Pemerintah Somalia secara resmi menyuarakan keberatan terhadap rencana Meta Platforms Inc. yang akan meluncurkan fitur nama pengguna (username) pada aplikasi pesan instan WhatsApp. Langkah ini menjadikan Somalia sebagai negara terbaru, setelah India, yang mempertanyakan kebijakan privasi baru perusahaan teknologi raksasa tersebut.
Fitur yang dijadwalkan meluncur akhir tahun ini memungkinkan para pengguna terhubung satu sama lain menggunakan identitas unik tanpa harus membagikan nomor telepon pribadi. Meta mengeklaim inovasi ini bertujuan mempermudah interaksi di antara 3 miliar basis pengguna global mereka. Namun, kebijakan tersebut justru memicu alarm kewaspadaan di beberapa negara.
Mustafa Yasin Sheikh, Direktur Jenderal Otoritas Komunikasi Nasional Somalia, menyatakan bahwa penghapusan ketergantungan pada nomor telepon dapat menyulitkan upaya penegakan hukum. Menurutnya, selama dua dekade terakhir, pelacakan nomor telepon menjadi instrumen vital bagi aparat keamanan dalam mengidentifikasi jaringan militan, kejahatan terorganisir, serta berbagai aktivitas ilegal lainnya.

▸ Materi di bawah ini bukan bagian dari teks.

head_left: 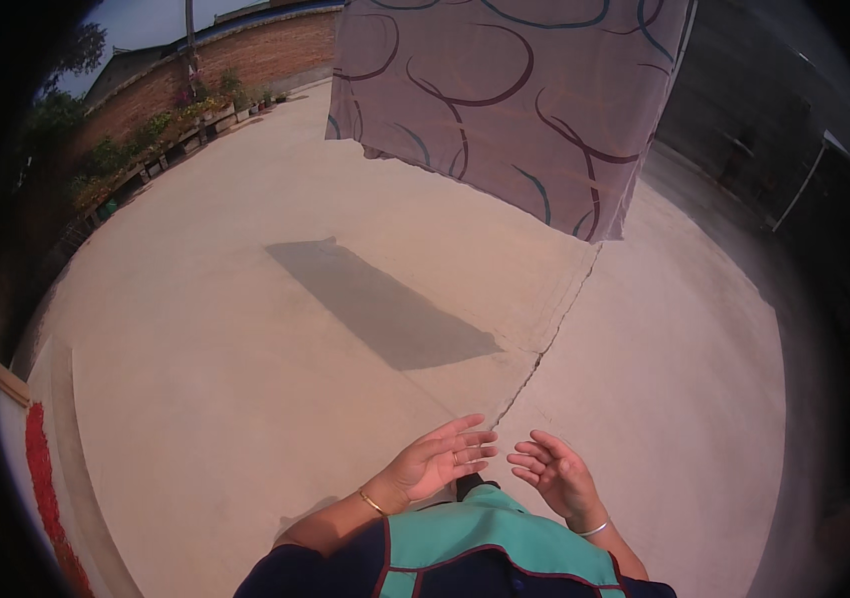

Sebelumnya, India—pasar terbesar WhatsApp dengan lebih dari 600 juta pengguna—juga telah meminta Meta untuk menunda implementasi fitur ini. Otoritas di India khawatir bahwa anonimitas yang ditawarkan oleh fitur nama pengguna akan disalahgunakan untuk meningkatkan angka penipuan daring di tengah masyarakat. Hingga saat ini, pihak Meta belum memberikan pernyataan resmi terkait bagaimana mereka akan merespons kekhawatiran spesifik dari Somalia dan India tersebut.